In the world of America's Cup racing, a one percent performance advantage is decisive. Bertrand, who holds a master's degree in Ocean Engineering from MIT, realized that he could tap a wide range of technologies - supercomputers, advanced material composites, virtual reality, and computational fluid dynamics programs - to develop a winning racing boat. He broke with tradition by hiring Australian software entrepreneur Alan Ramadan as managing director of the team. Ramadan, an outsider to the world of America's Cup campaigns, impressed Bertrand with his extensive Unix software background, his commercial time-to-market orientation, and his strong relationships with the global technical community.
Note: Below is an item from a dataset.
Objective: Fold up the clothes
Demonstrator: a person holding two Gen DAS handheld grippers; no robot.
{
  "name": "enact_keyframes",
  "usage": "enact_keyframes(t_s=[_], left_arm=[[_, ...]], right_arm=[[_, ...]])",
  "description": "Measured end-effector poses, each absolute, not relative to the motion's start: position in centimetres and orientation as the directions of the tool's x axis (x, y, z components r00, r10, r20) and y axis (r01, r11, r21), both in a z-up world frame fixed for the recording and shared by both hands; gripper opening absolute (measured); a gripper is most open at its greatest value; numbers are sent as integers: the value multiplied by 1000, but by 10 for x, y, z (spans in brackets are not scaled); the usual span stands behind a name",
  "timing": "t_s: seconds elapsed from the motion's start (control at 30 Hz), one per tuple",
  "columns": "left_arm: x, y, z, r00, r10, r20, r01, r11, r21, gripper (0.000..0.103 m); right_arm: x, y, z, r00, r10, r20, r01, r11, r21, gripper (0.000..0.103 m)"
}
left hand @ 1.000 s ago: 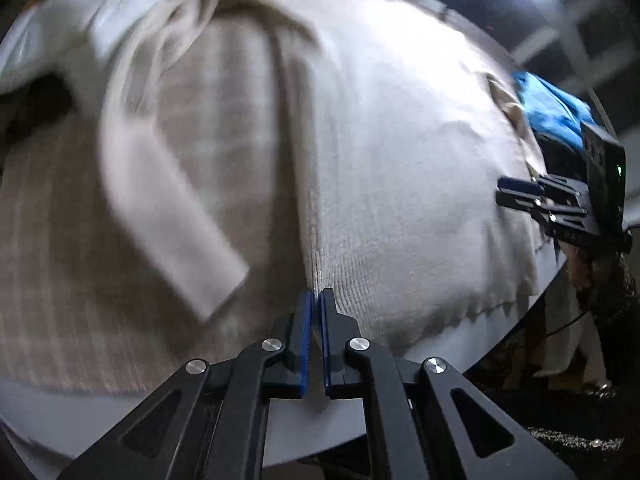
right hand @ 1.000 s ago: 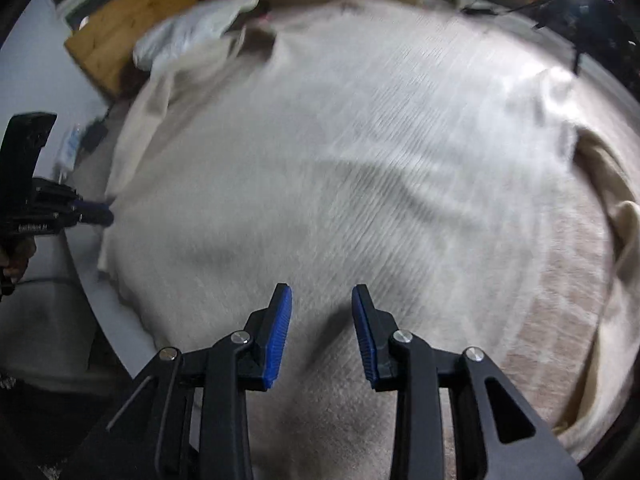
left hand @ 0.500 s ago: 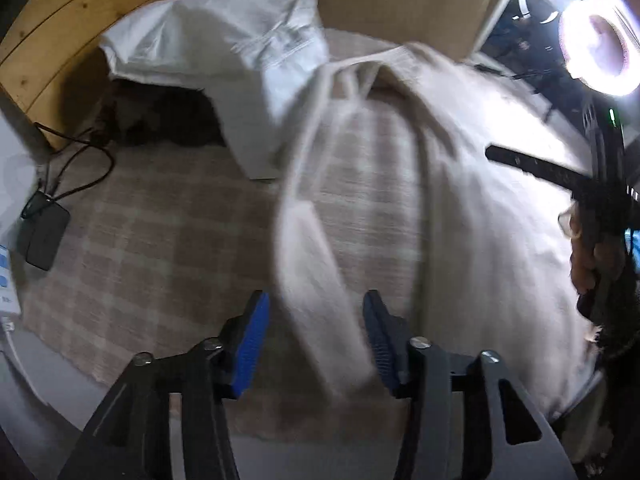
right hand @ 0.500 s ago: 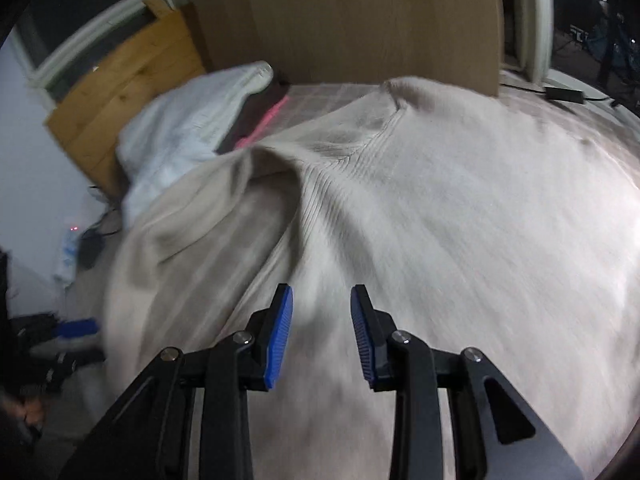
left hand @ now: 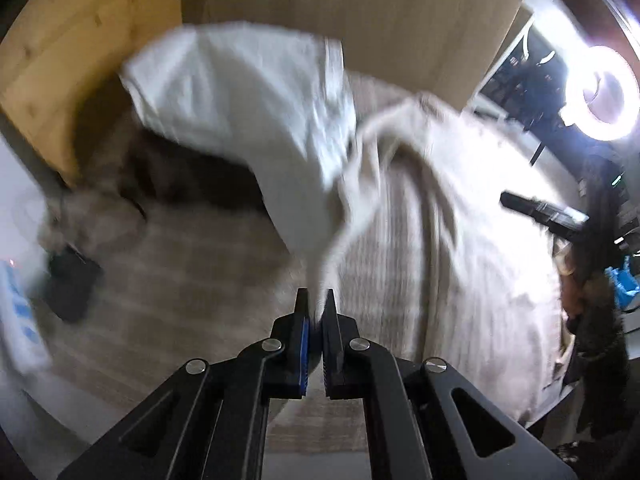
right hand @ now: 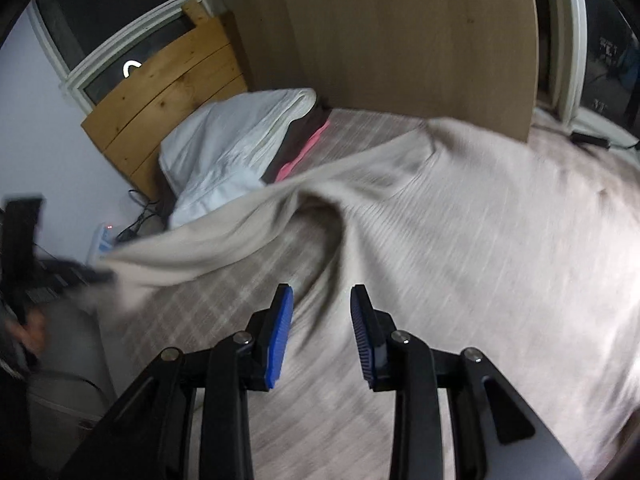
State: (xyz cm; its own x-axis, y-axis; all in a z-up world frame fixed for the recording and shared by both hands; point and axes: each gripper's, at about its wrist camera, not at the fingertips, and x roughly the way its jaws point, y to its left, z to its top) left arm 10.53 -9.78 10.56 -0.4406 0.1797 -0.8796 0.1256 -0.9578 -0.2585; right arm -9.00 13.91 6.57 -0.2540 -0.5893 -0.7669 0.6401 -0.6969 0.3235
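A beige ribbed sweater (right hand: 460,240) lies spread over the checked bed cover (left hand: 192,264). My left gripper (left hand: 315,300) is shut on the end of the sweater's sleeve (left hand: 348,216), and the sleeve hangs lifted off the bed in a taut strip. From the right wrist view the same sleeve (right hand: 224,240) stretches leftward to the left gripper (right hand: 96,276), blurred by motion. My right gripper (right hand: 322,300) hovers open above the sweater's body, beside the armpit fold, with nothing between its fingers.
A white pillow (right hand: 240,140) rests on dark and pink cloth (right hand: 308,148) by the wooden headboard (right hand: 168,92). A tall wood panel (right hand: 400,40) stands behind the bed. A black device (left hand: 72,284) lies at the bed's left edge. A ring light (left hand: 604,96) glows far right.
My left gripper let go of the hem, opened over the sleeve, then shut on it and lifted it. The right gripper travelled across the sweater towards the shoulder, staying open.
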Motion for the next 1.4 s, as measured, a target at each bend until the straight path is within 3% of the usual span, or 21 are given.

With less than two years remaining before the next America's Cup trials (held every three to four years), Bertrand continues to persuasively extol One Australia's effort as a metaphor for the larger global technology race in which his country must successfully compete. Quietly but confidently, Bertrand predicts victory in both races. "One Australia will win the America's Cup and transform this country by the year 2000," he claims calmly. According to the man who a decade ago united Australia with a stunning come-from-behind victory in the America's Cup, the winds that may carry One Australia to triumph in San Diego in 1995 may also blow across the vast continent, once again catalyzing an entire nation.